She panted, while Ruti’s voice cried out – and clear as day, he spoke without stammer or stutter.

“Cae!” He came to her side, his hand touching her arm. “You…you saw off the Baron of Murder? I called every soldier I have-”

Dizzy, her head lifted. She saw shapes in the murky bog. Formless things, emerging from the carcasses of trees. She smiled a bit dazedly. “Ah, you are a sweeting, Rue…don’t worry, I’m well. I’m well.” Her head hung forward, and she felt so very tired. Ruti cried out in fear, then began to shout orders as confidently as a general might. Abstractly, Cae knew she needed to cling to wakefulness, for this kind of slow bleeding could be her end. Were all mortal so fragile? No, no, of course. She was given the worst of both worlds at the moment – she did not have the swift sealing of her wounds, but she still had the extra arteries, bringing blood from her heart to her wings. Absurd place to put such a thing?

Hmm, she had blinked and was now laying back in a large chamber. A home. It was made of rot and decay and dying things – a large, hollowed out tree. Mushrooms grew around her, and her armor was being tugged aside. She sighed quietly, allowing the wound to be exposed. Then there was searing pain…and then a stillness that shook her to her core. She lapsed back to sleep, her head laying to the side.

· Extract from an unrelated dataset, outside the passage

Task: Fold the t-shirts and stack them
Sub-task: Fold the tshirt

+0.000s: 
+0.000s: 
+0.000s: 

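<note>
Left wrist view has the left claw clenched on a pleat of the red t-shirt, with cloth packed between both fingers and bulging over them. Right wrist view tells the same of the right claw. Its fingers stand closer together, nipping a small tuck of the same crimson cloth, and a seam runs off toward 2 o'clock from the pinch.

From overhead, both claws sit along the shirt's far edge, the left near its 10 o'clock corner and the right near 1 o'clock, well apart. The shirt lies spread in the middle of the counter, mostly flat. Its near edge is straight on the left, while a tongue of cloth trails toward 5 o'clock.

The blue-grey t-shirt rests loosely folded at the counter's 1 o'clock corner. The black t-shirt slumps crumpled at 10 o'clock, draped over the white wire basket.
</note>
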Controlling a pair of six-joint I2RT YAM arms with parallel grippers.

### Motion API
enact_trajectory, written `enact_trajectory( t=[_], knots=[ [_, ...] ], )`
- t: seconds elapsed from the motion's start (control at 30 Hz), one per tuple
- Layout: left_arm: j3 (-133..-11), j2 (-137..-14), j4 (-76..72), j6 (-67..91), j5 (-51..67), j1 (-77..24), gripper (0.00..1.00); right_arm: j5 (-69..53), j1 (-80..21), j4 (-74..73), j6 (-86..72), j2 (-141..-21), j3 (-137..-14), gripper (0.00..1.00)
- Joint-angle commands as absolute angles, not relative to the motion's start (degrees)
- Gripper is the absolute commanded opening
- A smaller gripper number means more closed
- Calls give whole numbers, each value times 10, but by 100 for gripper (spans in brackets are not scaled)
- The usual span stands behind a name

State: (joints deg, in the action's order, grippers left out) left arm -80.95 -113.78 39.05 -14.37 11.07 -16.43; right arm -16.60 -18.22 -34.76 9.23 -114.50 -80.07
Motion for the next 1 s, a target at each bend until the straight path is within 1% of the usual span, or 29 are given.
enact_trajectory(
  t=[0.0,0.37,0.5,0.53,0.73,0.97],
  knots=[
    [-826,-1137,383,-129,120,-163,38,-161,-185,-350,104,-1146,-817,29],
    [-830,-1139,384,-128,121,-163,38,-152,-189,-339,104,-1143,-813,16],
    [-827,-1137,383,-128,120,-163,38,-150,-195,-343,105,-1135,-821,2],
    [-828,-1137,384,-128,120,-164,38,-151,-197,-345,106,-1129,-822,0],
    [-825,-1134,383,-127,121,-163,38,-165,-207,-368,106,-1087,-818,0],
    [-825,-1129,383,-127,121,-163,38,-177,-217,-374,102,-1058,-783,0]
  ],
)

She did not know if she would waken.

 

***

 

Cae’s eyes opened. Her body felt heavy, but she was not dead. She slowly sat up and sighed with relief as she saw she was still within the hollowed out tree. There was no light from beyond the walls – no sun shone through the hole in the walls of this trunk produced by branches falling in the long past days of the trees slow demise. Instead, the light came from mushrooms that grew along the inside of the tree, producing a queer bioluminescence that shone along her golden skin, giving herself a silky pallor. She lifted her hand, spreading her fingers, then looked down her arm, to her chest. Ah, the searing pain had been someone stopping the bleeding via the exposure of intense heat: She had a new scar, placed above and to the right of her breast. The thick knot of tissue was already healing, and every moment that passed made her feel stronger and sturdier.

“I’m an angel again, I think,” she said, a bit dazedly.

Rue made a soft groaning noise. Cae immediately felt great guilt gnawing at her – she had not seen him in the dimness, but there he was: stretched out on his side, his eyes closed. When he sat up, though, her eyes widened.

He was naked.

Quite naked.

Cae jerked her gaze away, but not before there was such…interesting, tempting views of his body, even so dimly lit. The shape of him was just so arresting that…she shook her head, and her cheeks flushed bright silver. “M-My apologies!” She stammered.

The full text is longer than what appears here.